## YOUR TASK
Which lines of the data below contain "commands"? Please show them all.

## DATA FOR THE TASK
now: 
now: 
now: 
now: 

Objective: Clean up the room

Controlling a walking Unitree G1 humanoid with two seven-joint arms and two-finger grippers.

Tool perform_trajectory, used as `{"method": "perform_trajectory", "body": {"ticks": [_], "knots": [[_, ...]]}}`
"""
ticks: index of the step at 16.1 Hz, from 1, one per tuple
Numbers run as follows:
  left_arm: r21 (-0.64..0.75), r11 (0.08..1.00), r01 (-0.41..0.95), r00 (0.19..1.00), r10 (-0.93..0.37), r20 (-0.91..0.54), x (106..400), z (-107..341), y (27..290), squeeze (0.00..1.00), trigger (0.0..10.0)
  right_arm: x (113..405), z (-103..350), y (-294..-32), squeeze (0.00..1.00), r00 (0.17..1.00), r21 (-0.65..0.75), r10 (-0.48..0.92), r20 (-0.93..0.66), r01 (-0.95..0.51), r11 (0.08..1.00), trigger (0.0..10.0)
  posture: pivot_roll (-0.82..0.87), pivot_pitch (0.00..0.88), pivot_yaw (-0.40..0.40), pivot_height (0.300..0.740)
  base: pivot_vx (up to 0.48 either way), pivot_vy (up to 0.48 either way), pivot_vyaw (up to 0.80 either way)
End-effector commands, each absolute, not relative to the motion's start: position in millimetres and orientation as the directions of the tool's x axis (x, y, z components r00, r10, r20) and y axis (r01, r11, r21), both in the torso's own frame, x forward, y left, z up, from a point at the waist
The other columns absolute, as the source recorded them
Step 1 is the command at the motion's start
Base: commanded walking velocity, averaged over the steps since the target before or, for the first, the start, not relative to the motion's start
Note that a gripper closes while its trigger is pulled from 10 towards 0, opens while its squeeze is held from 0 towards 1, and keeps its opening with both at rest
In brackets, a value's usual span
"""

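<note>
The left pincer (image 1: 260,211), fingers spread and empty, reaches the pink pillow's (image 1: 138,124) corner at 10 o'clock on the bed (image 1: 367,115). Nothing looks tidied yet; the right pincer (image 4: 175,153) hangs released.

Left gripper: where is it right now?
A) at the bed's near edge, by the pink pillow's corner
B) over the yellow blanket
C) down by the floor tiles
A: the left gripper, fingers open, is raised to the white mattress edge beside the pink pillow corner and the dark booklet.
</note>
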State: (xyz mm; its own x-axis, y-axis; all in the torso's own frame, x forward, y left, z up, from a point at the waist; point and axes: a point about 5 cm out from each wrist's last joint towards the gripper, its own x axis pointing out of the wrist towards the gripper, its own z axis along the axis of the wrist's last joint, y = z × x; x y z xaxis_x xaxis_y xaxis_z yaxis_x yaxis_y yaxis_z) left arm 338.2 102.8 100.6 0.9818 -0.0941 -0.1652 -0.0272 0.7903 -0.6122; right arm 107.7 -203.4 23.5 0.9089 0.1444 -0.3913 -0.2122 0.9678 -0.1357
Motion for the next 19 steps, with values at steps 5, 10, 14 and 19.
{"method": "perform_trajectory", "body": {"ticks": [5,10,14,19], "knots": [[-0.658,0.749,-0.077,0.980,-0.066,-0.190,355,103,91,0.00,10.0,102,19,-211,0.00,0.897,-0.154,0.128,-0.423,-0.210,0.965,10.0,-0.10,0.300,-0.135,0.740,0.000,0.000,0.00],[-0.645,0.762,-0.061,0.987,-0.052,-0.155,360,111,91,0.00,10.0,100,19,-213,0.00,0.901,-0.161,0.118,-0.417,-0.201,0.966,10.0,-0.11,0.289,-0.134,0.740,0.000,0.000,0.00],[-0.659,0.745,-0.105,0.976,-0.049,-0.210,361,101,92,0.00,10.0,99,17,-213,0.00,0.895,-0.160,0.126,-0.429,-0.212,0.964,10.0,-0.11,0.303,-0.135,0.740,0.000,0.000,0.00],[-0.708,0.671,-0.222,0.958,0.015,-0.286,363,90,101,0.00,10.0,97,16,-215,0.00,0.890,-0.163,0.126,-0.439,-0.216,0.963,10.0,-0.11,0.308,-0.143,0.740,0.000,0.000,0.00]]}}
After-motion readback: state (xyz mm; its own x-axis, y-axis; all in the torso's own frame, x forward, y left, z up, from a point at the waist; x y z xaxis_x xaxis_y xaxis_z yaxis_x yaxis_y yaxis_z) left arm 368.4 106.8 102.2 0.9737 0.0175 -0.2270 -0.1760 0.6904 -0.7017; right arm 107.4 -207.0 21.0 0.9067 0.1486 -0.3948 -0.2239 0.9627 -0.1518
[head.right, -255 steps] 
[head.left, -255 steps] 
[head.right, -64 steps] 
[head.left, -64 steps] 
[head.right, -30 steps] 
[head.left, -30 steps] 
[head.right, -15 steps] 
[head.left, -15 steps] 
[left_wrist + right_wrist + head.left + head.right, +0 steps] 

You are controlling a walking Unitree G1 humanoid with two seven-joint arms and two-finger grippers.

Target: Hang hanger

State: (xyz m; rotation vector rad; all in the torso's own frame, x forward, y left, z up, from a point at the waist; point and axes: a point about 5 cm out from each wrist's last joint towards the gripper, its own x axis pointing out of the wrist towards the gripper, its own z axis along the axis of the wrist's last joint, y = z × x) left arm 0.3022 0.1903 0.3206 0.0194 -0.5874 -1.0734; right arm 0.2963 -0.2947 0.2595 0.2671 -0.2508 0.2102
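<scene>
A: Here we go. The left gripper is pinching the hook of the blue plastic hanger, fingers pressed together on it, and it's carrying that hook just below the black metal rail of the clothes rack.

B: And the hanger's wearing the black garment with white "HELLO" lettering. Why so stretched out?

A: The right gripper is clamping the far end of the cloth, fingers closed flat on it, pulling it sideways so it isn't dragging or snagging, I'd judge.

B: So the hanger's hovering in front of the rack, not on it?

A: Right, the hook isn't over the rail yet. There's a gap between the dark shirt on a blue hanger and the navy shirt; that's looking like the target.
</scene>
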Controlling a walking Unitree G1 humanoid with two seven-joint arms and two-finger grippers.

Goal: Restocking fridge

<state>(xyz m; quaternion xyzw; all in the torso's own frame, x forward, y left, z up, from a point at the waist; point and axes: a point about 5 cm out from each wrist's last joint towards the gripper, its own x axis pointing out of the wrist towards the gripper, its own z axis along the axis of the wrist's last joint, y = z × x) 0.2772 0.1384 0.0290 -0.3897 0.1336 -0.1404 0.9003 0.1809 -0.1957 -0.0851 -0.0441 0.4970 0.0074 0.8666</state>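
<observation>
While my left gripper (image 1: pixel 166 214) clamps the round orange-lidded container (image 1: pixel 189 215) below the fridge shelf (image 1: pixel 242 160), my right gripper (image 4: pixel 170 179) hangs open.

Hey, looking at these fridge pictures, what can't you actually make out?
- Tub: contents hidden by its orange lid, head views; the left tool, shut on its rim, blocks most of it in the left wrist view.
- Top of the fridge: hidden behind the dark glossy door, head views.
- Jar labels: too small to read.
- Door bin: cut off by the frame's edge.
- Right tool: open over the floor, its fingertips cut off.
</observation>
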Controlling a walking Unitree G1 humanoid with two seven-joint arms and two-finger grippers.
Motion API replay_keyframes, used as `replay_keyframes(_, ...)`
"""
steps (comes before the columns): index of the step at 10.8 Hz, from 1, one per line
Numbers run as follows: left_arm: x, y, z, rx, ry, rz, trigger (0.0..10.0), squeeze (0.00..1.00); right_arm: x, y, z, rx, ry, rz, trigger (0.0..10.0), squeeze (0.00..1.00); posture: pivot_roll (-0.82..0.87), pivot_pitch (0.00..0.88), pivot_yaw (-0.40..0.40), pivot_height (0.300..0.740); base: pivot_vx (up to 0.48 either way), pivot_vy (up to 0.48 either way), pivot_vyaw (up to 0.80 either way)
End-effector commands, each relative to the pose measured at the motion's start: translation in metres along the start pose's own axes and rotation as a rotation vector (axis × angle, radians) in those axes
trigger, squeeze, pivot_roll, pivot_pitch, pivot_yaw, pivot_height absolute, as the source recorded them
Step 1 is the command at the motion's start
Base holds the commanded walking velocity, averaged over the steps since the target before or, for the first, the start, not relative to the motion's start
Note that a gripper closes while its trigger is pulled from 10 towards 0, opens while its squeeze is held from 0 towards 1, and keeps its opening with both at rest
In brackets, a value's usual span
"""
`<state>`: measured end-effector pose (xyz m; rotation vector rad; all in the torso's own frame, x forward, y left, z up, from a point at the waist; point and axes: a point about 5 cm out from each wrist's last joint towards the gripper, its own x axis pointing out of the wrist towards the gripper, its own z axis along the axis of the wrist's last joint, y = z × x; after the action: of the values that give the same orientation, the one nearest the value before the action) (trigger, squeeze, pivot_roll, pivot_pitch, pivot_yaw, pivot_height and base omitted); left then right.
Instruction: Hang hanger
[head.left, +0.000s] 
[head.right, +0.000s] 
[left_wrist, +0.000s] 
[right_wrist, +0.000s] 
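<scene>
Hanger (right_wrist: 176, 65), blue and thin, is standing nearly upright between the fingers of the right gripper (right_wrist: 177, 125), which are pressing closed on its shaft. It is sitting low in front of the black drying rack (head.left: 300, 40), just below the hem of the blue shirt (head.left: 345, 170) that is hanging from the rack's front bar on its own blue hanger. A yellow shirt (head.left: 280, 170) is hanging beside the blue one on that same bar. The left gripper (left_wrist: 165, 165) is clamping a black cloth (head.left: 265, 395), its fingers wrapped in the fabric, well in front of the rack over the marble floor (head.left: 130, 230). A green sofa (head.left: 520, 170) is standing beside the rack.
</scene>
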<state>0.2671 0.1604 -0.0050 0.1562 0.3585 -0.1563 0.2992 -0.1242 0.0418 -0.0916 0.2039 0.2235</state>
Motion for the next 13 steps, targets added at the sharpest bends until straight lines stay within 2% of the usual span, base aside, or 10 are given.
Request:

## RESPONSE BELOW
End-effector commands, each absolute, not relative to the motion's start: position in millimetres and orientation as the directions of the tool's x axis (x, y, z components r00, r10, r20) and y axis (r01, r11, r21), both in the torso's own frame, x forward, y left, z up, from a point at the waist
End-effector commands, each relative to the pose measured at the motion's start: translation in metres along the start pose's own axes and rotation as a rotation vector (axis × angle, radians) in those axes

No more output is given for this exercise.